Most businesses are part of several ecosystems at the same time. Which means entering completely new markets when new business partners have customers that need your help.
It also means fighting off competition from outside your sector. Like new competitors from industries you never heard of. Every customer buys from many different markets, each with their own special view of that customer. So out-of-sector competitors have access to data that you do not.
Whether it’s new data or new ways of finding patterns in data, boards have to get used to radically different levels of speed, precision, and scales of decision-making. Not just for the organisation’s managers but in the board processes that oversee and guide them.
Trade-offs like quick versus accurate choices, or selective/personalised versus common/standardised are increasingly not required for many management decisions.

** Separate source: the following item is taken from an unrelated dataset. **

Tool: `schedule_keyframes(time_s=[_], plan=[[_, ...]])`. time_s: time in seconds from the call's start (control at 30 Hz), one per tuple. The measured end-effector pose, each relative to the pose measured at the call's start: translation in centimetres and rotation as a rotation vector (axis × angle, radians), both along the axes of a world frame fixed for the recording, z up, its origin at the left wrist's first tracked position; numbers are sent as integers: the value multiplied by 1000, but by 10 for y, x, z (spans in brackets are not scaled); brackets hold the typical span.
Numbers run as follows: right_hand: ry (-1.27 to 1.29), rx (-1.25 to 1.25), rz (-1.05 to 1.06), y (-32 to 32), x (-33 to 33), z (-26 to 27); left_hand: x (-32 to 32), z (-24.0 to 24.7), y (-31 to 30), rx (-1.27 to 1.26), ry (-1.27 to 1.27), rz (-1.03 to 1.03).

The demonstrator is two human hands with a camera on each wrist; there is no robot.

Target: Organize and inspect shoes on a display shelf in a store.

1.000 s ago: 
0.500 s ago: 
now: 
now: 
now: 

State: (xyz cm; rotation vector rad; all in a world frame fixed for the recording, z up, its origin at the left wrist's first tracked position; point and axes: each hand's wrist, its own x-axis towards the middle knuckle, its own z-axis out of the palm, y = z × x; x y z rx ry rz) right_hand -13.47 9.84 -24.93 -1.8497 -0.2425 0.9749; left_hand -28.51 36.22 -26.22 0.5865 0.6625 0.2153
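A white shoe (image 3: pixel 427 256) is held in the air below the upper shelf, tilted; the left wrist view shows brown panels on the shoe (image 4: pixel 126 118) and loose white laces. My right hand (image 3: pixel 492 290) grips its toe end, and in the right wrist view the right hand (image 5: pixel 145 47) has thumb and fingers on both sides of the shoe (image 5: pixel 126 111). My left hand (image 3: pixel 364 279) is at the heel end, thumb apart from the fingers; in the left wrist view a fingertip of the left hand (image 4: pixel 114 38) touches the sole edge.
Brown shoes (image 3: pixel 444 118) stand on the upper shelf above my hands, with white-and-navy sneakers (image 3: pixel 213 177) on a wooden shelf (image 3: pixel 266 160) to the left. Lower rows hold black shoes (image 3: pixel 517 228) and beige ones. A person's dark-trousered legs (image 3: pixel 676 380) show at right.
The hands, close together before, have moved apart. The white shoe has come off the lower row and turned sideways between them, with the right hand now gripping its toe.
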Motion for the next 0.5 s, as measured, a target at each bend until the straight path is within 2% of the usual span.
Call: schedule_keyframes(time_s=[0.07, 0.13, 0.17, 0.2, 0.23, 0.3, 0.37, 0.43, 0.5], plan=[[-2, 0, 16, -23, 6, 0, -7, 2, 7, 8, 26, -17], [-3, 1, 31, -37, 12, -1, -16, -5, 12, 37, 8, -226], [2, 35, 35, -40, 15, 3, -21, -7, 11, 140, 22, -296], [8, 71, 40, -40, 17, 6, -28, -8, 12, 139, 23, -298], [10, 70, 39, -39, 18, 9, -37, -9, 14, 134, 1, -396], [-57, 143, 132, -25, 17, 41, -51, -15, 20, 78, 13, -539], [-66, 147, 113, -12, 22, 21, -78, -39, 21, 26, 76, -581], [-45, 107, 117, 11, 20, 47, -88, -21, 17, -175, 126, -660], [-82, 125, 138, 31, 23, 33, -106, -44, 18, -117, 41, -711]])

Which has negative as well as positive implications.
Industry structures are morphing, your workforce’s values and roles are altering, and the fundamental purpose of many organisations is being questioned.
’Data’ is both the enabler of much of these changes, as well as the tool for dealing with them.
‘Data’ is a Board responsibility
Ethics, transparency, liability and accountability are all Board level responsibilities that data technologies are impacting.
New data capabilities may not match the ethical framework that a business works within, which might have cultural, branding and regulatory repercussions. AI systems and other data technologies are not unethical. But the human designs that they follow might be. Biased data samples that train sexist and racist AI models are one well known example.
Transparency is important, not just for data protection but it is also a fundamental requirement for customer trust. And transparency means being clear with how you will use customer data, as well as not being creepy when you do it.
If customers don’t trust you then they will not share their data with you. But they will share it with a trustworthy competitor.
New data technologies bring new liabilities and new risk profiles. Will accidents with driverless cars be a manufacturer liability rather than one for the driver’s insurer?
If the Board is ultimately accountable, then how can it prove due diligence when no one can explain why some types of AI make the decisions that they do? The AI software and how it works on a line-by-line basis is easy to describe. But the internal complexity of some AI software makes it impossible to say how this translates into particular decisions.
Skills about data not data skills
The challenge for the Board is not to master data skills, but to understand how the firm can do that, what these capabilities can be used for and what the potential options and repercussions might be.
This is what I call ‘qualitative data science’. At a lower level it enables jobs like Mckinsey’s analytics translator role, which connect new analytics capabilities to the rest of the business. At the Board level it’s more about building and leading a data-driven organisation.